A Life in Letters: Elena del Rivero in Espacio Uno
Elena del Rivero wants to "create that strange mirror which mixes reality and fiction, that (mirror) which is necessary in order to know if one is truly alive." The artist chose letters as the medium to create her mirror and worked for more than two years on this Espacio Uno exhibition entitled, "Five letters withheld, a sixth unfinished, a seventh sent, plus an eighth received."

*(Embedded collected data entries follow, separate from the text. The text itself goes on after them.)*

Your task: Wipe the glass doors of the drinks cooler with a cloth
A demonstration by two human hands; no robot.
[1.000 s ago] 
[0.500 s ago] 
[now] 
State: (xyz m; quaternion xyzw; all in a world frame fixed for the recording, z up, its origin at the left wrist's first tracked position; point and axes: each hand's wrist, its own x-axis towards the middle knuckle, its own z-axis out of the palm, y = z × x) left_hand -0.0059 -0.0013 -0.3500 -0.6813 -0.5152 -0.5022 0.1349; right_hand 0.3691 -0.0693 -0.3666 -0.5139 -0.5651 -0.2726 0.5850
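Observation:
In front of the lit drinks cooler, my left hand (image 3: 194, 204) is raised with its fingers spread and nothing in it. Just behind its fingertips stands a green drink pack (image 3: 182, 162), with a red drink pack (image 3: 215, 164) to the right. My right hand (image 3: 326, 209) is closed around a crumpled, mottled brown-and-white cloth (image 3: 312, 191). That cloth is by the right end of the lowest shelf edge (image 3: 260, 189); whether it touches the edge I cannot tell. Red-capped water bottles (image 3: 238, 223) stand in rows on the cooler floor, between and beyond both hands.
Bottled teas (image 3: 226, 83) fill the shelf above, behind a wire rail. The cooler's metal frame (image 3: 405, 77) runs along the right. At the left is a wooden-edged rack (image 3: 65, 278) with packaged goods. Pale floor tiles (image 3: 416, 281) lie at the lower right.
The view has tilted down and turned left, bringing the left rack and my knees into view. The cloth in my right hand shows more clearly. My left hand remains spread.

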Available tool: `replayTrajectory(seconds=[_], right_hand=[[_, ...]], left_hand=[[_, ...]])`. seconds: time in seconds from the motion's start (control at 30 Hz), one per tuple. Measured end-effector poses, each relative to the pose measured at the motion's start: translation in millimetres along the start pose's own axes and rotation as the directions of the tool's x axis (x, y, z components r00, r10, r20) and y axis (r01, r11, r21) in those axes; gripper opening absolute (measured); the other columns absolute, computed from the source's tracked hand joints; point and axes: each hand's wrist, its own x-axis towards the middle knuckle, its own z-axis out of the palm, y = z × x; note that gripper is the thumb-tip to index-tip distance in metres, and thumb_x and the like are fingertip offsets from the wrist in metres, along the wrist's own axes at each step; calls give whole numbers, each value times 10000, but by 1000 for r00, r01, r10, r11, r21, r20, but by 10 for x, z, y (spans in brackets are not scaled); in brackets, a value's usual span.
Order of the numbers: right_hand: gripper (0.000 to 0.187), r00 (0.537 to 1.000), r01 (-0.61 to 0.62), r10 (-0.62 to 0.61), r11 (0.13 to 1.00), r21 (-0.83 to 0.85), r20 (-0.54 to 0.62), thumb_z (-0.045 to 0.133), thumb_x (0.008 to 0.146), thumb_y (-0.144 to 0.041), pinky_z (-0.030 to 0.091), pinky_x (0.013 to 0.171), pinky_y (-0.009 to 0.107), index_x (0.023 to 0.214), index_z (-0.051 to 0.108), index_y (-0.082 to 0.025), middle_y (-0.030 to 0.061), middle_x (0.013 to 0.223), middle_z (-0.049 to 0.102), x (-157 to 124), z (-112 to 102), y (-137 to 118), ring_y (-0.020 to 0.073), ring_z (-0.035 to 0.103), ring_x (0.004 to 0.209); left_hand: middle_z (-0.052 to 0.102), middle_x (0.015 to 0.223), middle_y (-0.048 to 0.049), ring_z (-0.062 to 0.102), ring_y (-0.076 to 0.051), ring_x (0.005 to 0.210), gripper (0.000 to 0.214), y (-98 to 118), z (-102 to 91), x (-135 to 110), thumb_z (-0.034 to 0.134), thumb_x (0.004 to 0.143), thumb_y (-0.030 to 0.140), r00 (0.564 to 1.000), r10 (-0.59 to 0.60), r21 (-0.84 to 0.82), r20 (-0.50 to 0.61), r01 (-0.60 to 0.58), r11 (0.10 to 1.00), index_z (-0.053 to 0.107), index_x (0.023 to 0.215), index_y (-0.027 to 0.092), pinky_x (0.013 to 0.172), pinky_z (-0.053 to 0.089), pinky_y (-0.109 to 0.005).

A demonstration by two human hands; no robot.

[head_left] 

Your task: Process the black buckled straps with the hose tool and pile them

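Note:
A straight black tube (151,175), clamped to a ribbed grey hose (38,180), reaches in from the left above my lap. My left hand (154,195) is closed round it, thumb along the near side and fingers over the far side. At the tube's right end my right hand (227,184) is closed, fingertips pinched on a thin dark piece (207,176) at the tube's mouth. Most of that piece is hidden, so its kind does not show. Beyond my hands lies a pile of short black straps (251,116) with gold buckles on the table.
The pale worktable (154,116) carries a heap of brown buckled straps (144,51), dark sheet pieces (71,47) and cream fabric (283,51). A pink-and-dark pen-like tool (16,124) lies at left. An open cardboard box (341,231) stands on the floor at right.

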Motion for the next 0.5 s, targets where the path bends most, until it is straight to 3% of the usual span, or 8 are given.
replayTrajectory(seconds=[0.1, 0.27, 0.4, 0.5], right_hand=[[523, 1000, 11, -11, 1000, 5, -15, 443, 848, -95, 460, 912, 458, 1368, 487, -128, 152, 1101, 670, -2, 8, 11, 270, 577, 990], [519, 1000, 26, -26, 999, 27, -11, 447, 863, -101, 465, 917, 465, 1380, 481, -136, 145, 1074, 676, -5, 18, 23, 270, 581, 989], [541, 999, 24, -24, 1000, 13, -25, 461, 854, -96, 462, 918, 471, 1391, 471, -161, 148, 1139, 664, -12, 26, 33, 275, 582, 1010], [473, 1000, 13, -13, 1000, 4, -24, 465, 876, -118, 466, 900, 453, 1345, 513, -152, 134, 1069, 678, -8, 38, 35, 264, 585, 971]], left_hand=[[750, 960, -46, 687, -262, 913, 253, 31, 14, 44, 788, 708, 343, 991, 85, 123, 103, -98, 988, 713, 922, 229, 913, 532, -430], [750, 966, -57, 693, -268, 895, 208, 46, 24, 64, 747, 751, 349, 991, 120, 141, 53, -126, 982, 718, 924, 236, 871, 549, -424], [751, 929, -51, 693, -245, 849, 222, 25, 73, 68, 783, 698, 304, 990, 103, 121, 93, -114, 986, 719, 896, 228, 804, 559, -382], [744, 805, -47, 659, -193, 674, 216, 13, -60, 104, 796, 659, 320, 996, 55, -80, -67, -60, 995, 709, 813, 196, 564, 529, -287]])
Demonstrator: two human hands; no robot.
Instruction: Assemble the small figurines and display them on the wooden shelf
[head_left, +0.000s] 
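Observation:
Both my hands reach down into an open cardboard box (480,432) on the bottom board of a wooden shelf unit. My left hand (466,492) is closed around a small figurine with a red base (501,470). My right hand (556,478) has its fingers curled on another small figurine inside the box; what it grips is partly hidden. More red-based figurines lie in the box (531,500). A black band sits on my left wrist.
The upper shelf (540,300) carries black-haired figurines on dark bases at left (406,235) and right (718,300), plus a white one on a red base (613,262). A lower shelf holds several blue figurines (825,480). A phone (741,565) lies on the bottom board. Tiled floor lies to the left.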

The title is an "original borrowing." In 1996, del Rivero received a book in the mail, Marina Tsvietaieva's Florentine Nights. The book is subtitled "Nine letters, a tenth withheld, plus an eleventh received."
At the time this Russian writer's book landed in the Spanish artist's New York mailbox, del Rivero was working on a literary project titled Letters to the Mother. Already headed in a correspondence direction and inspired by Tsvietaieva's unusual subtitle, del Rivero brought her blended background of art and literature to bear on what soon turned into a highly visual project, rather than an exclusively literary one. Now, the fruits of those letter-labors are on view at Espacio Uno, the Reina Sofía's space dedicated to emerging artists.
The first work in the show is Letter Sent (Yes, yes, yes). It measures about two by two feet, and the "lines" of the letter stretch out from the canvas and halfway across the exhibition space, their needle-point ends arching into a fan shape on the floor. The most complex piece in the show is Unfinished Letter, which consists of 1,200 papers, each carefully "written," either with words, silver or colored thread, pearls or other small thread-able objects.
The show is inviting, ethereal and less abstract and cerebral than it sounds. I went straight from the show to the post office and bought airmail stationery.
YSABEL DE LA ROSA is a writer and artist living in Madrid.